Inquietudes nacionales

La comunidad internacional ha respondido a Rusia con sanciones económicas por su intervención bélica a Ucrania. En un mundo cada vez más globalizado, ¿cómo afectan estas decisiones a Latinoamérica?


Cuando se anunció estas posibles sanciones, el mundo con poca fe y resignación recordó la casi nula efectividad de su imposición al mismo actor en el año 2014. Pero, la dimensión, el alcance de las actuales es sustantivamente mayor y se esperan daños profundos en las actividades cotidianas rusas, incluso con repercusiones en la estabilidad de su sistema.

Este es otro mundo del que vimos hace ocho años. Las economías occidentales, democráticas se cohesionaron en un frente que no se lo veía posible y han acordado dos grandes lineas de estrangulamiento: comercial y financiero. Por ahí va la asfixia y de ahí salen también las repercusiones para casi todo el planeta, pues las interrelaciones económicas van y vienen. Rusia va a sufrir y de hecho ya lo siente, pero los demás ya vemos la escalada de impactos por los cambios dramáticos en los precios de la energía (América Latina es importadora neta), de muchas materias primas (trigo, maiz, para bien de unos y mal de otros), insumos (fertilizantes), pérdida de mercados en la zona del conflicto (exportaciones de ciertos alimentos), impulso a la renaciente inflación y cambios en las políticas económicas como respuesta de esta nueva realidad seguramente para minimizar el efecto en el crecimiento y la tolerancia (inicial) de la inflación.



¿Qué repercusiones se avisarán para esta región en el mediano y largo plazo considerando que las sanciones económicas duran mucho tiempo, independientemente de lo que ocurra en el ámbito militar?

No se cuanto tiempo pueda soportar el sistema económico mundial una situación tan tensa, anormal y contraria a la tendencia de desarrollo construída desde hace algunas décadas. Obviamente, se buscarán soluciones, parches o definitivas, a las restricciones de la oferta de bienes y servicios, pero no veo posible someter a un castigo tan severo a un país como Rusia sin que alguna respuesta violenta se presente. Por algún lado debe abrirse una puerta al diálogo.

China tiene un oportunidad de mediación que le conviene en su papel ejemónico pues colocaría a su socio del momento (rival de antaño) en una posición muy debil para sostenerr su violencia si quiere de alguna manera reconstruir sus relaciones internacionales rotas y profundamente acompañadas de la desconfianza.

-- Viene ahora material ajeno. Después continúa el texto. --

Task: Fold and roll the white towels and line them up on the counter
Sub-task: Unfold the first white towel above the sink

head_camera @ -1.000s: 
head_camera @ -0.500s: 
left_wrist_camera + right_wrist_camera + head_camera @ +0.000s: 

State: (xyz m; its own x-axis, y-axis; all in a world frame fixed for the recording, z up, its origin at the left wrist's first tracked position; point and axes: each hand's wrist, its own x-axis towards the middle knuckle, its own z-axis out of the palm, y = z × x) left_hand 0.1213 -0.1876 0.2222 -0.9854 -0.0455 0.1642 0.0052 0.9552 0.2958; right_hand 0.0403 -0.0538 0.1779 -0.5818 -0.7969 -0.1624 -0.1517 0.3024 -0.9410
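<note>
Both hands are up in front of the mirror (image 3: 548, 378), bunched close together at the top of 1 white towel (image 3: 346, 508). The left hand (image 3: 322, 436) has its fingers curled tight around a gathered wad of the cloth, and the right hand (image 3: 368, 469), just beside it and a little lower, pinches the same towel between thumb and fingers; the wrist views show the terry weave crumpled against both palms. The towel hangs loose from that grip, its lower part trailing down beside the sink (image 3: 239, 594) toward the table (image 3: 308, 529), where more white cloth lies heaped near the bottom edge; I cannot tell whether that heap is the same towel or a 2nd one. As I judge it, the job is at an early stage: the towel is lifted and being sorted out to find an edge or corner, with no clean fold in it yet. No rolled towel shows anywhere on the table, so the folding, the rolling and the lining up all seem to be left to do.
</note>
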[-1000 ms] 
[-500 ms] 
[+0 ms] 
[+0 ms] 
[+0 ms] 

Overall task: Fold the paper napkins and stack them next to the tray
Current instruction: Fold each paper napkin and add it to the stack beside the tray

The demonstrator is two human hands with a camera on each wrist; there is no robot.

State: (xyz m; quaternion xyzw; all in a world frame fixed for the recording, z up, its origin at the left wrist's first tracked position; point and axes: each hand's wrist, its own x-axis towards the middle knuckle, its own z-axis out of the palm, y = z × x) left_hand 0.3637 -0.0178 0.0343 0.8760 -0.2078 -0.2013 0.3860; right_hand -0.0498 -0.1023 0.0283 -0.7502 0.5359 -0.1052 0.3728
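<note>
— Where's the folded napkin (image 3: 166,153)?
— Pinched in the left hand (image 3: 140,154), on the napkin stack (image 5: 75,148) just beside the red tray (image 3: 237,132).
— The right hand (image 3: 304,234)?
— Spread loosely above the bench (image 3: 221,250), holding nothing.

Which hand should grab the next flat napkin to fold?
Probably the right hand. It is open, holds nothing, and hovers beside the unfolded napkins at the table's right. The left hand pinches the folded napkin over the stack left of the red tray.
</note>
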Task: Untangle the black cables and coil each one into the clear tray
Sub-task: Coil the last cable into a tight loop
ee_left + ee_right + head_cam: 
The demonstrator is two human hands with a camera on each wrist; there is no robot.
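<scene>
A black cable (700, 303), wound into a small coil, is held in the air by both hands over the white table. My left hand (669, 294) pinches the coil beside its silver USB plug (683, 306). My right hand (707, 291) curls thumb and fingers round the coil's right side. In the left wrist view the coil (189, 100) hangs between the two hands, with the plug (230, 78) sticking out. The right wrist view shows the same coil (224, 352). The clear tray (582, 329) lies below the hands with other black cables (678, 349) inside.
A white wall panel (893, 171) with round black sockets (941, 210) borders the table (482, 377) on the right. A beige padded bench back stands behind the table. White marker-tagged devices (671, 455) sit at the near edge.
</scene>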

El nivel de integración económica del mundo es tan profundo que nadie escapa a un latigazo derivado de esta agresión militar. Eso, sin duda va a obligar, en algún momento y por iniciativa de alguien a sentarse en una mesa y trazar las líneas de un acuerdo.

Por supuesto en el intertanto, los daños habrá que solucionarlos y de alguna manera el mundo aprenderá la lección y buscará enmendar lo que se ha visto que no funciona.



Ecuador exporta productos primarios a Rusia y Ucrania como banano, flores, camarón, pesca, enlatados… ¿Qué perspectivas existen en el mundo para colocar estos productos?


En el corto plazo la posición de los productores es débil pues no son los únicos con esos problemas y además con los derivados de las cuentas impagas. De a poco se iran encontrando nichos que suplan esta restricción de demanda, pero habrá efecto en precios y alguna parte se la perderá.

Por eso, lo que aquí se siente es compartido en otras regiones y esa realidad pujará por una busqueda de solución del conflicto, que ya en sus entrañas tiene resistencias.



¿Qué repercusiones económicas habrá en la Unión Europea y cómo estas incididarán al resto de regiones?


El gran problema de Europa es un crónica dependencia de la energía provista por Rusia y otros países. Este es su gran talon de Aquiles y de ahí parten todas sus limitaciones. Con energía cara todo se vuelve un problema: consumo, inversión, producción. No pueden seguir mirando hacia otro lado. Tienen que resolver esta amenaza que hoy lo sienten en carne viva.